In the book, I document these symptoms for all study subjects, in 66 pages of structured, before-during-after accounts divided for each subject into organ systems or functions, such as sleep, headache, cognition, mood, balance and equilibrium, ears and hearing, eyes and vision, cardiovascular, gastrointestinal, respiratory, etc.—before-during-after for each category.

It is critical that I interviewed people as much about their past medical history as about their current symptoms, to distinguish which symptoms were actually due to the exposure, and to identify the subjects’ risk factors for experiencing certain symptoms.

I then examined the relationships between medical factors before exposure and the tendency of subjects to have certain symptoms during the exposure, using simple and straightforward statistics. This was one of the reasons that I collected information on all family members, not just the most affected, so that I would have some equally exposed but less affected people in the sample, who had been gathered according to a consistent rule (collect data on all family members without regard to symptoms present or absent).

I found strong and statistically significant relationships:

1. Between the panic-internal pulsation symptoms and pre-existing motion sensitivity,
2. Between severe headaches during exposure and pre-existing migraine disorder, and
3. Between tinnitus during exposure and previous inner ear damage from noise or chemotherapy.

Equally as significant, I found no statistical association between pre-existing mental health disorder and the tendency to get panic-like episodes during exposure.

From these results I hypothesize about physiologic mechanisms for the effects, using an extensive review of the literature on low-frequency noise effects and on the neurophysiology of the balance system. This part, on how the wind turbines may be exerting their effects, is hypothetical.
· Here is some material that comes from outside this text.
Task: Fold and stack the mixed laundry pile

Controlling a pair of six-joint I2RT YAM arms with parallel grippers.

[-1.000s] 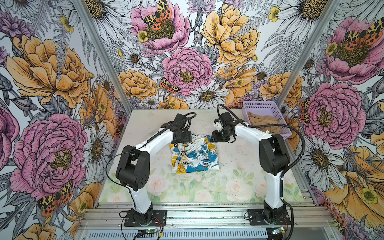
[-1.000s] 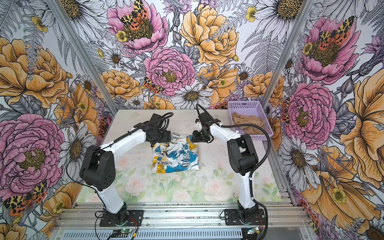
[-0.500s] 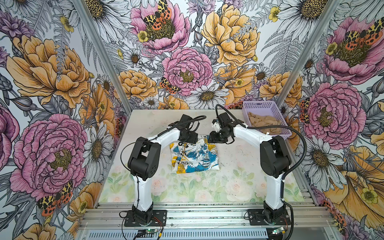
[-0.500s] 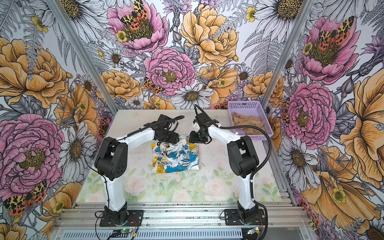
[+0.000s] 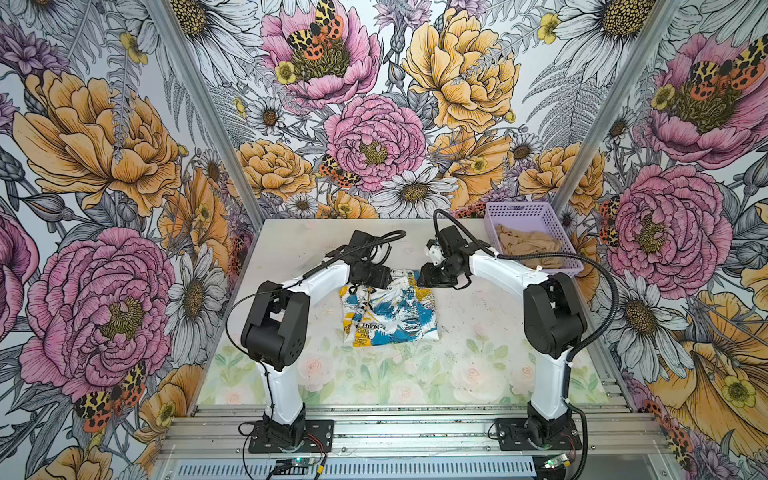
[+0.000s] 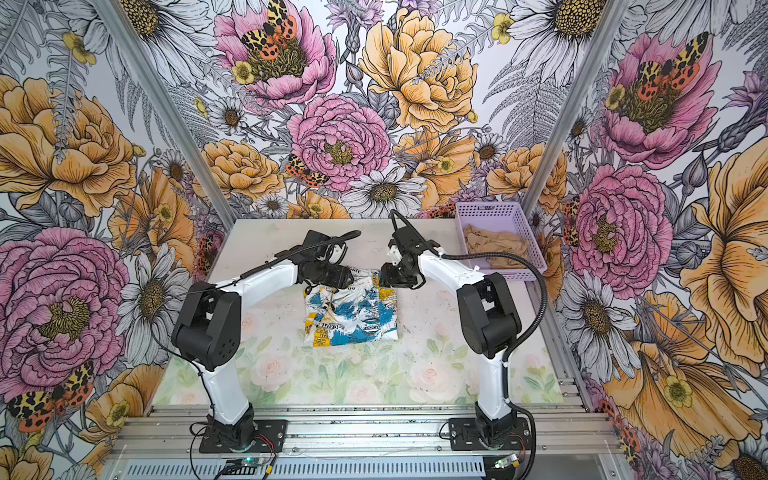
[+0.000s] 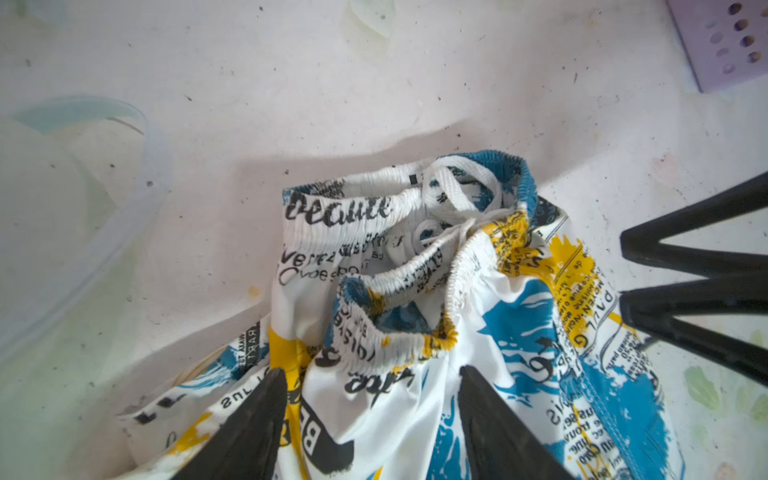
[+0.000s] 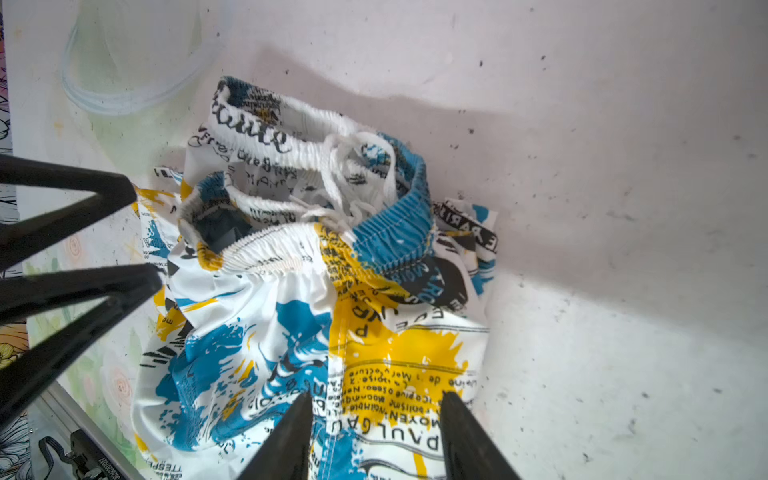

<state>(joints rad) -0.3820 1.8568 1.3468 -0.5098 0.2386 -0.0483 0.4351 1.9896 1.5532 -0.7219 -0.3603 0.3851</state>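
Shorts (image 5: 388, 309) on table (image 5: 478, 316). Left gripper (image 7: 370, 374) and right gripper (image 8: 376, 399) over shorts' waistband end, jaws apart. Tan garment (image 5: 528, 247) in basket (image 5: 519, 210).

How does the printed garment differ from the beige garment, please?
The printed garment is white with blue and yellow patches and black lettering; the beige garment is plain. The printed garment lies spread on the table; the beige garment lies crumpled in the basket. Both are soft cloth.

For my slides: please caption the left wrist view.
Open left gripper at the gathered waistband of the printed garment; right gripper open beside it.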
It is a proposal that inner ear specialists find it very interesting, but it is still hypothetical.

What is not hypothetical is that the turbines cause the symptoms (case-crossover design) and that the degree of illness caused is of such magnitude that people spend or forfeit many thousands of dollars to avoid the exposure (revealed preference data).

To get a preliminary idea of the proportion of people who may be affected, local affected residents around the Waubra wind farm in Victoria, Australia counted the numbers of households with affected people who had made their symptoms publicly known, the numbers of households that had abandoned their homes, and the total number of households within a radius of 3.5 km, the maximum distance at which there were affected people in this setting.
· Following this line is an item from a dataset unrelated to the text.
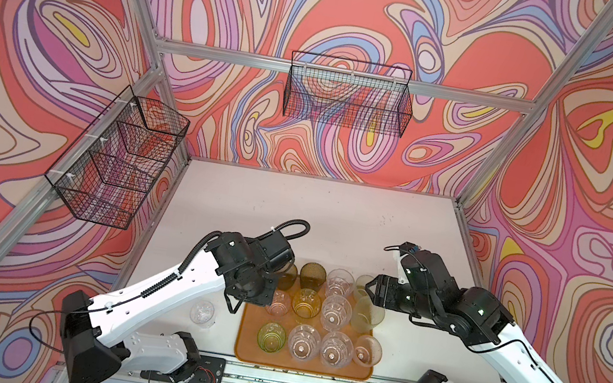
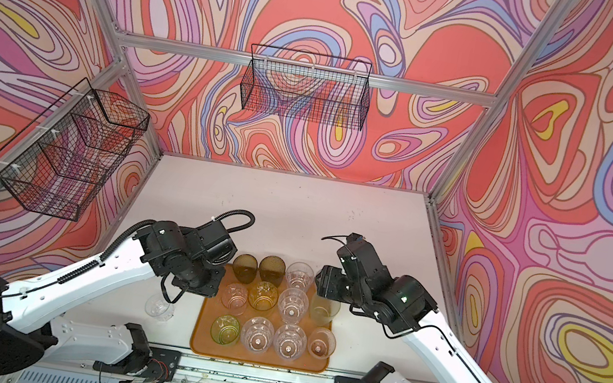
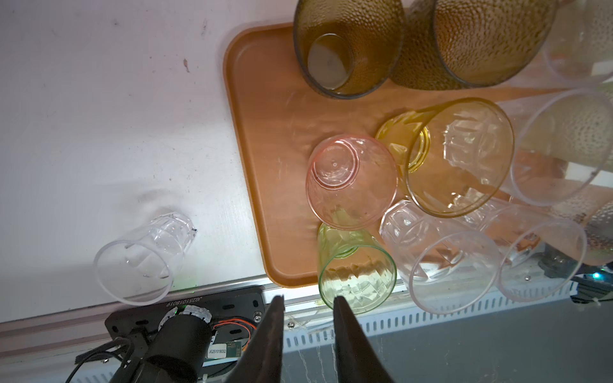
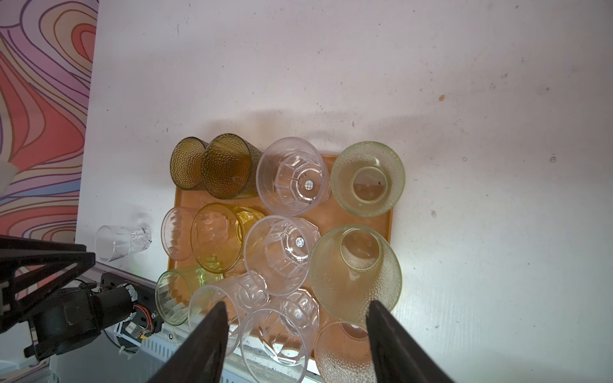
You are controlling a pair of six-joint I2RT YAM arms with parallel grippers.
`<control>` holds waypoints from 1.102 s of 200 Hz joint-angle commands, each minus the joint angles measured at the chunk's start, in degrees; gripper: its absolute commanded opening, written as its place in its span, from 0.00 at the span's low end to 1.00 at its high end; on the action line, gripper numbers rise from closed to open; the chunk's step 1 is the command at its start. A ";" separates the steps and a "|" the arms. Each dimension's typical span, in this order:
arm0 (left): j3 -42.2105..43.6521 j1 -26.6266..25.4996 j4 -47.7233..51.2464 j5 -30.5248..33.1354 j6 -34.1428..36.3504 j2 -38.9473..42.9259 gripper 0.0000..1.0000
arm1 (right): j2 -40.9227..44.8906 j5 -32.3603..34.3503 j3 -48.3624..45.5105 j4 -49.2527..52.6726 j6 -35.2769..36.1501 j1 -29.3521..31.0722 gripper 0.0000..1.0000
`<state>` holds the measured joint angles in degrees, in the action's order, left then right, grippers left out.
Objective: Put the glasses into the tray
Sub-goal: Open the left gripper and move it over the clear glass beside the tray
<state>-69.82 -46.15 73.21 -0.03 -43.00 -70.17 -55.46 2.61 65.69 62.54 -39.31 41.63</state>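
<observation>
A large flat orange-brown plastic tray (image 1: 251, 320) with a low rim lies on the white worktop (image 1: 293, 207). Twelve small see-through tumblers (image 1: 303, 341) stand in the tray in three rows of four. The far row holds two dark olive-brown ones, a clear one and a pale green one. The middle row holds pink, amber yellow, clear and pale green. The near row holds bright green, two clear and a pinkish dimpled one.

One clear faceted tumbler (image 1: 203, 312) rests on the worktop just beside the tray's edge on the left arm's side, not touching it.

The left pincer (image 3: 308, 298) hangs above that same side of the tray, its fingers narrowly parted with nothing between them. The right pincer (image 4: 297, 305) hovers above the tray's opposite side, fingers spread wide and empty.
</observation>
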 commanded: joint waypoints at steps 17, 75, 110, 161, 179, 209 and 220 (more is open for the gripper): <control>0.89 7.76 5.10 0.01 3.79 2.38 0.30 | 1.06 1.00 -1.22 -1.11 1.22 -0.32 0.68; 4.64 17.91 4.86 -2.12 7.54 5.00 0.31 | 1.41 0.82 -1.76 -1.69 1.62 -0.32 0.68; 6.68 22.57 4.68 -3.63 7.18 6.61 0.30 | 1.10 0.54 -2.23 -2.38 2.00 -0.34 0.68; 7.31 24.10 8.80 1.04 1.37 6.43 0.29 | 0.71 0.72 -1.78 -2.34 2.54 -0.33 0.68; 7.67 25.03 9.96 1.65 -0.12 6.83 0.29 | 0.79 0.90 -1.82 -2.08 2.51 -0.33 0.69; 8.80 29.19 11.29 2.30 -0.94 8.43 0.30 | 1.63 1.17 -2.28 -2.07 2.45 -0.32 0.68; 9.40 31.48 11.58 1.52 -0.65 8.85 0.30 | 1.94 1.17 -2.40 -1.97 2.43 -0.33 0.68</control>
<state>-61.56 -18.09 80.38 0.38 -41.89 -62.87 -54.76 2.76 64.16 60.86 -37.21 41.63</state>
There were 153 total households. Two households had moved completely and a third was staying elsewhere because of their symptoms, or about 2% of households moved. An additional 19 households, another 12%, were affected but remained in their homes despite their chronic insomnia, etc.
Pierpont to Hammond (NY) Wind Committee July 5, 2010 Page 3 of 4

My study has attracted attention. The American and Canadian Wind Energy Associations published a critique without reading the study, since its paper was released within days of my book’s publication. The British Wind Energy Association has also issued a critique.

Carl V. Phillips, a Harvard-trained PhD in public policy and epidemiology, states that these and other industry-commissioned critiques "don’t represent proper scientific reading" of the evidence that there is a problem, my study among them.
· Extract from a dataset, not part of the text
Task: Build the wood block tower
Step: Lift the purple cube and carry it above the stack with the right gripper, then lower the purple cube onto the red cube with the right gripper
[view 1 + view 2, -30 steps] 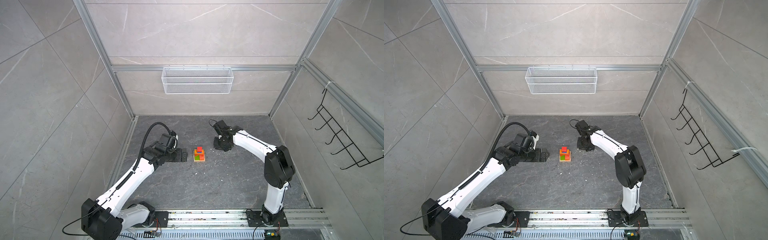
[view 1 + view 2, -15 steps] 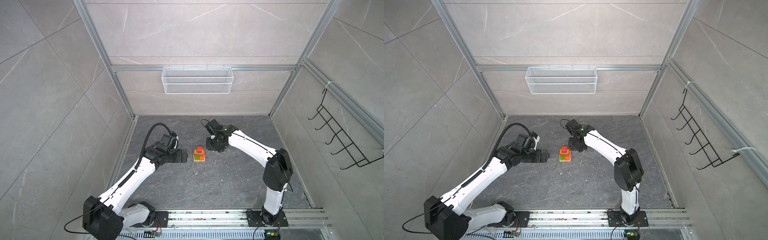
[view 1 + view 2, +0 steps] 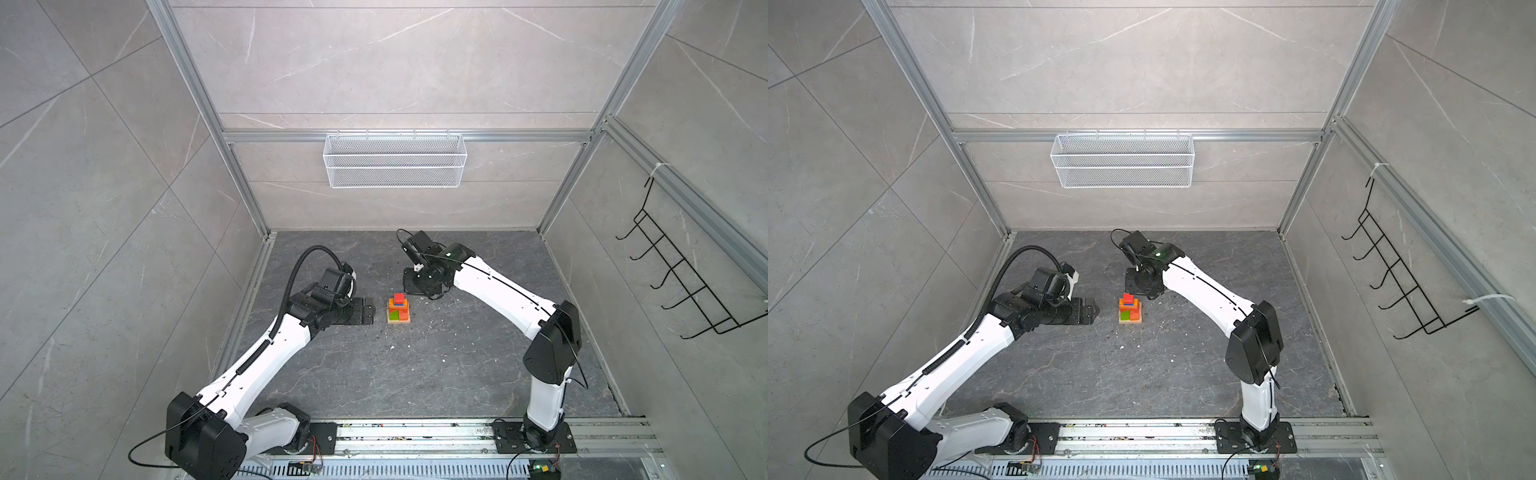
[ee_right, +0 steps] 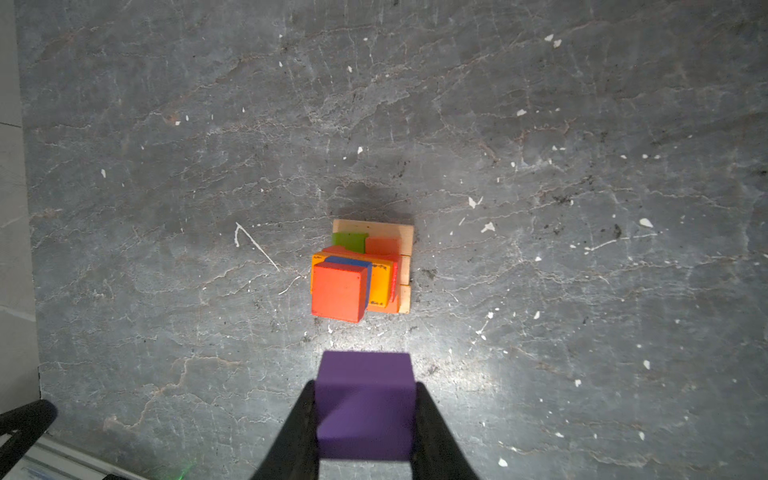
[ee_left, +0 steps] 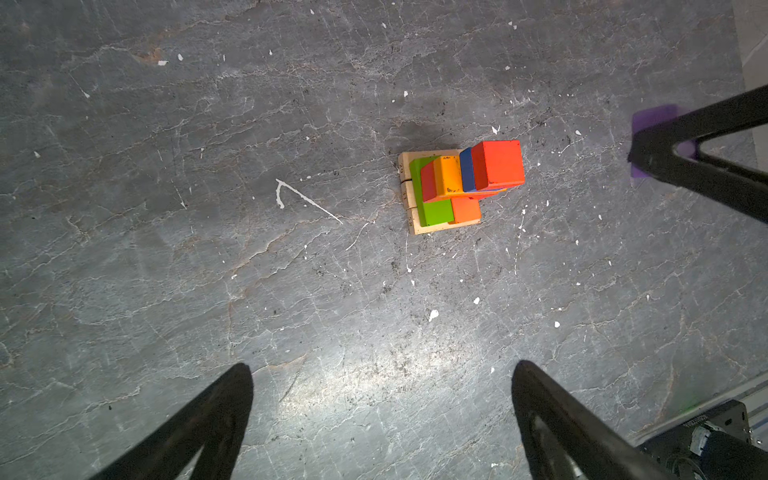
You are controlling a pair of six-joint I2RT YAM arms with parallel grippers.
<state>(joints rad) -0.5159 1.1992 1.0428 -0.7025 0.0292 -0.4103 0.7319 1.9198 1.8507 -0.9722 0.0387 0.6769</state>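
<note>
Right gripper [image 4: 365,388] pinches a purple block [image 4: 365,415], hidden in both top views; left gripper [image 5: 382,369] spread, left of the tower [image 3: 398,309].

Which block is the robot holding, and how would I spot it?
Find the little colourful wood block tower in the middle of the dark stone floor. Just beyond it, the right arm holds a purple cube clamped in its jaws. It is the only purple piece and the only one not stacked.
</note>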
Quoting from his testimony last week before the Wisconsin Public Service Commission, "The reports that I have read that claim there is no evidence that there is a problem seem to be based on a very simplistic understanding of epidemiology and self-serving definitions of what does and what does not count as evidence." He explains in a more detailed written report "why these claims, which probably seem convincing to most readers" at first glance, "don’t represent proper scientific reading." He points out that "the conclusions of the reports don’t even match their own analyses. The reports themselves actually concede that there are problems, and then somehow manage to reach the conclusion that there is no evidence that there are problems."

One industry critiques states that people become ill around wind turbines by power of suggestion, and that I was the person doing the suggesting. I was not: people became ill, made their decisions, and temporarily left their homes or moved out or renovated their houses before I ever found them. I found them because they had in some way made public what they had done.

When I found myself interviewing people who had not connected certain symptoms to the turbines and had not spent significant time away from their homes, I did not offer interpretations or advice or persist in questioning in those areas, nor did I include these families in the study.

The adults in the 10 families in my study are all practical, regular people. There are three fishermen, two teachers, two nurses, a physician, a home health aide, a farmer, a professional gardener, a computer programmer, a milk truck driver, and a number of homemakers. There were several retired disabled people. People like this don't disrupt their lives and spend or forfeit thousands of dollars for imaginary illness.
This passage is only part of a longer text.